Would you restate all the entries exactly, leaving nothing out?

══ Information provided ══

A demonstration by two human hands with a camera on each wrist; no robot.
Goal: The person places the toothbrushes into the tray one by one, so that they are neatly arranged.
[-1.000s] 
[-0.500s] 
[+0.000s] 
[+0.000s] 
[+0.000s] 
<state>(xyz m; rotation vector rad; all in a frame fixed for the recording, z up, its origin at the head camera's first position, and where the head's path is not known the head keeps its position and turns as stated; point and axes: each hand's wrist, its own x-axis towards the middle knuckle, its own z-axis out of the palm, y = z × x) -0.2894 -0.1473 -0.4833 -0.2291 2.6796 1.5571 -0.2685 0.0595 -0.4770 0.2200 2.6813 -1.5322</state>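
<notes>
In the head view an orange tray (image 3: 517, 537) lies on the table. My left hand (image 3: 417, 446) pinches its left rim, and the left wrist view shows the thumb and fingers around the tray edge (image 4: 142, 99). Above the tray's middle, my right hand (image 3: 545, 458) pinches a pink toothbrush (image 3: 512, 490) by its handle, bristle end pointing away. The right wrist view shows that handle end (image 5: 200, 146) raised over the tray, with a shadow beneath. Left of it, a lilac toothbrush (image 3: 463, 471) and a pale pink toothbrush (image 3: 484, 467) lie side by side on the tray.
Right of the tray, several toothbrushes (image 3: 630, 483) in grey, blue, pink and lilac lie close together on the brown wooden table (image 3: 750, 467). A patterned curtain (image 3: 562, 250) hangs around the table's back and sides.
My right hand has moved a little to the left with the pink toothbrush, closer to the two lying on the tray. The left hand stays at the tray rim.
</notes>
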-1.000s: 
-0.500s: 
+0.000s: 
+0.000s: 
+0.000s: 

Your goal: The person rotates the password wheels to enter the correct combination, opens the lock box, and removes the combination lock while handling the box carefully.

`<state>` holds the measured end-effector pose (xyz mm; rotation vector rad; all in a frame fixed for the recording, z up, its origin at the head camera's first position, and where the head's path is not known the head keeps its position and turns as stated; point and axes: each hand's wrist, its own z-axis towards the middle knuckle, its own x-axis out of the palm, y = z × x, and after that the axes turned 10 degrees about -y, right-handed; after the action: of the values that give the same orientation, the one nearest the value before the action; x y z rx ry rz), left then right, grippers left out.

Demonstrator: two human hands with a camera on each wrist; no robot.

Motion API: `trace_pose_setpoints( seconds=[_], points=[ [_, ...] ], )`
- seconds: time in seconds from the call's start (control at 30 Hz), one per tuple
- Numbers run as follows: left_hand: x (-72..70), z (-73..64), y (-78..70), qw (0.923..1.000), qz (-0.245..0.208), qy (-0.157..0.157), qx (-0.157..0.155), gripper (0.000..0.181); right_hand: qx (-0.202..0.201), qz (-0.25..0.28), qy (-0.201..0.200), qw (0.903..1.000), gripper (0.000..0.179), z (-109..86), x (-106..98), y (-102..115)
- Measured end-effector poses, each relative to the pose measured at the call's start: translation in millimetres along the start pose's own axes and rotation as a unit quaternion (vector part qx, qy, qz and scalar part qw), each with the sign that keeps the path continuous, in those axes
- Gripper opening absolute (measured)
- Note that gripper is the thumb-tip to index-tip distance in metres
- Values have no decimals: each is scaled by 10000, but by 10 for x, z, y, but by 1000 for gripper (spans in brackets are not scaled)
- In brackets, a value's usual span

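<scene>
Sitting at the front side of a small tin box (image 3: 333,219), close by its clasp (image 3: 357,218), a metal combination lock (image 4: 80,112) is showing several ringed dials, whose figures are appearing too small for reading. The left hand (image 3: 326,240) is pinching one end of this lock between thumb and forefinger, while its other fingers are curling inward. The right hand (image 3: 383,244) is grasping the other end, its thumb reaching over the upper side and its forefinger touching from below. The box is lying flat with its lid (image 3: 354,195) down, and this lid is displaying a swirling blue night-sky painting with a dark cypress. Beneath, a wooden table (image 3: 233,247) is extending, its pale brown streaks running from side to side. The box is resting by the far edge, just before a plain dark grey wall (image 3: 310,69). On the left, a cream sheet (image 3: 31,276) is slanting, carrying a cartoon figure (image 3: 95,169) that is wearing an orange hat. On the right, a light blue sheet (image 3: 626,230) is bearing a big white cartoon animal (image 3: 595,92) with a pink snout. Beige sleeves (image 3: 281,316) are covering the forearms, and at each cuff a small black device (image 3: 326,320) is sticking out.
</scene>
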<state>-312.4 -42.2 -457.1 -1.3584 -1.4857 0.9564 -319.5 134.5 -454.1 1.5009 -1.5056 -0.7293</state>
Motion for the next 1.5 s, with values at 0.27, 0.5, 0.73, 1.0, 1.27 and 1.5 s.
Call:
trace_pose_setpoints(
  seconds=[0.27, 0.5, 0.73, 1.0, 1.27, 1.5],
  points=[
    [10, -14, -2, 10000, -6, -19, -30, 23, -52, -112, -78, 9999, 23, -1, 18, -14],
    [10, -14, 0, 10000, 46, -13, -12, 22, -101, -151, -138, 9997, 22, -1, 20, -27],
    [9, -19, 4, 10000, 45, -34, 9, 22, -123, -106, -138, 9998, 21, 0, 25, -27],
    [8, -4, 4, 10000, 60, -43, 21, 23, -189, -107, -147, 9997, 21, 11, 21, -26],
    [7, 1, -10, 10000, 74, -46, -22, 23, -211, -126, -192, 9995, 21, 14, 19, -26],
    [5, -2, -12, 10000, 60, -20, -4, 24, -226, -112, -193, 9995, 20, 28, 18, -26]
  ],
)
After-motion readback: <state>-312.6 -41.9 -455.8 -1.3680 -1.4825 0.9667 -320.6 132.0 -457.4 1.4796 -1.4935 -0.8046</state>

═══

» **Solution for this task**:
A demonstration by two human hands with a camera on each wrist; no robot.
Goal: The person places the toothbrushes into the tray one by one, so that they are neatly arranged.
[-1.000s] 
[-0.500s] 
[+0.000s] 
[+0.000s] 
[+0.000s] 
<state>(xyz m; rotation vector rad; all in a frame fixed for the recording, z up, its origin at the head camera's first position, and where the head's path is not known the head keeps its position and turns as stated; point and axes: each hand's wrist, its own x-axis towards the middle knuckle, its own z-axis out of the palm, y = z × x) -0.2894 -0.1473 -0.4833 -0.2291 2.6796 1.5571 -0.2685 0.0595 -0.4770 0.2200 2.6813 -1.5322</state>
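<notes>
In the head view an orange tray (image 3: 517, 537) lies on the table. My left hand (image 3: 417, 446) pinches its left rim, and the left wrist view shows the thumb and fingers around the tray edge (image 4: 142, 99). Above the tray's middle, my right hand (image 3: 545, 458) pinches a pink toothbrush (image 3: 512, 490) by its handle, bristle end pointing away. The right wrist view shows that handle end (image 5: 200, 146) raised over the tray, with a shadow beneath. Left of it, a lilac toothbrush (image 3: 463, 471) and a pale pink toothbrush (image 3: 484, 467) lie side by side on the tray.
Right of the tray, several toothbrushes (image 3: 630, 483) in grey, blue, pink and lilac lie close together on the brown wooden table (image 3: 750, 467). A patterned curtain (image 3: 562, 250) hangs around the table's back and sides.
My right hand has moved a little to the left with the pink toothbrush, closer to the two lying on the tray. The left hand stays at the tray rim.
</notes>
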-1.000s: 
-0.500s: 
+0.000s: 
+0.000s: 
+0.000s: 

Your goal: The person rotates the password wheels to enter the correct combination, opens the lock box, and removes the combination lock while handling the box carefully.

`<state>` holds the measured end-effector pose (xyz mm; rotation vector rad; all in a frame fixed for the recording, z up, its origin at the head camera's first position, and where the head's path is not known the head keeps its position and turns as stated; point and axes: each hand's wrist, its own z-axis towards the middle knuckle, its own x-axis out of the palm, y = z × x, and after that the axes turned 10 degrees about -y, right-handed; after the action: of the values that give the same orientation, the one nearest the value before the action; x y z rx ry rz), left then right, grippers left out.

Demonstrator: two human hands with a camera on each wrist; no robot.

Motion API: `trace_pose_setpoints( seconds=[_], points=[ [_, ...] ], )`
- seconds: time in seconds from the call's start (control at 30 Hz), one per tuple
- Numbers run as follows: left_hand: x (-72..70), z (-73..64), y (-78..70), qw (0.923..1.000), qz (-0.245..0.208), qy (-0.157..0.157), qx (-0.157..0.155), gripper (0.000..0.181); right_hand: qx (-0.202..0.201), qz (-0.25..0.28), qy (-0.201..0.200), qw (0.903..1.000), gripper (0.000..0.179), z (-109..86), x (-106..98), y (-102..115)
- Measured end-effector poses, each relative to the pose measured at the call's start: translation in millimetres along the start pose's own axes and rotation as a unit quaternion (vector part qx, qy, qz and scalar part qw), each with the sign that keeps the path continuous, in those axes
- Gripper opening absolute (measured)
- Note that gripper is the thumb-tip to index-tip distance in metres
- Values have no decimals: each is scaled by 10000, but by 10 for x, z, y, but by 1000 for gripper (spans in brackets are not scaled)
- In brackets, a value's usual span

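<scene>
Sitting at the front side of a small tin box (image 3: 333,219), close by its clasp (image 3: 357,218), a metal combination lock (image 4: 80,112) is showing several ringed dials, whose figures are appearing too small for reading. The left hand (image 3: 326,240) is pinching one end of this lock between thumb and forefinger, while its other fingers are curling inward. The right hand (image 3: 383,244) is grasping the other end, its thumb reaching over the upper side and its forefinger touching from below. The box is lying flat with its lid (image 3: 354,195) down, and this lid is displaying a swirling blue night-sky painting with a dark cypress. Beneath, a wooden table (image 3: 233,247) is extending, its pale brown streaks running from side to side. The box is resting by the far edge, just before a plain dark grey wall (image 3: 310,69). On the left, a cream sheet (image 3: 31,276) is slanting, carrying a cartoon figure (image 3: 95,169) that is wearing an orange hat. On the right, a light blue sheet (image 3: 626,230) is bearing a big white cartoon animal (image 3: 595,92) with a pink snout. Beige sleeves (image 3: 281,316) are covering the forearms, and at each cuff a small black device (image 3: 326,320) is sticking out.
</scene>
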<state>-312.4 -42.2 -457.1 -1.3584 -1.4857 0.9564 -319.5 134.5 -454.1 1.5009 -1.5056 -0.7293</state>
Motion for the next 1.5 s, with values at 0.27, 0.5, 0.73, 1.0, 1.27 and 1.5 s.
Call:
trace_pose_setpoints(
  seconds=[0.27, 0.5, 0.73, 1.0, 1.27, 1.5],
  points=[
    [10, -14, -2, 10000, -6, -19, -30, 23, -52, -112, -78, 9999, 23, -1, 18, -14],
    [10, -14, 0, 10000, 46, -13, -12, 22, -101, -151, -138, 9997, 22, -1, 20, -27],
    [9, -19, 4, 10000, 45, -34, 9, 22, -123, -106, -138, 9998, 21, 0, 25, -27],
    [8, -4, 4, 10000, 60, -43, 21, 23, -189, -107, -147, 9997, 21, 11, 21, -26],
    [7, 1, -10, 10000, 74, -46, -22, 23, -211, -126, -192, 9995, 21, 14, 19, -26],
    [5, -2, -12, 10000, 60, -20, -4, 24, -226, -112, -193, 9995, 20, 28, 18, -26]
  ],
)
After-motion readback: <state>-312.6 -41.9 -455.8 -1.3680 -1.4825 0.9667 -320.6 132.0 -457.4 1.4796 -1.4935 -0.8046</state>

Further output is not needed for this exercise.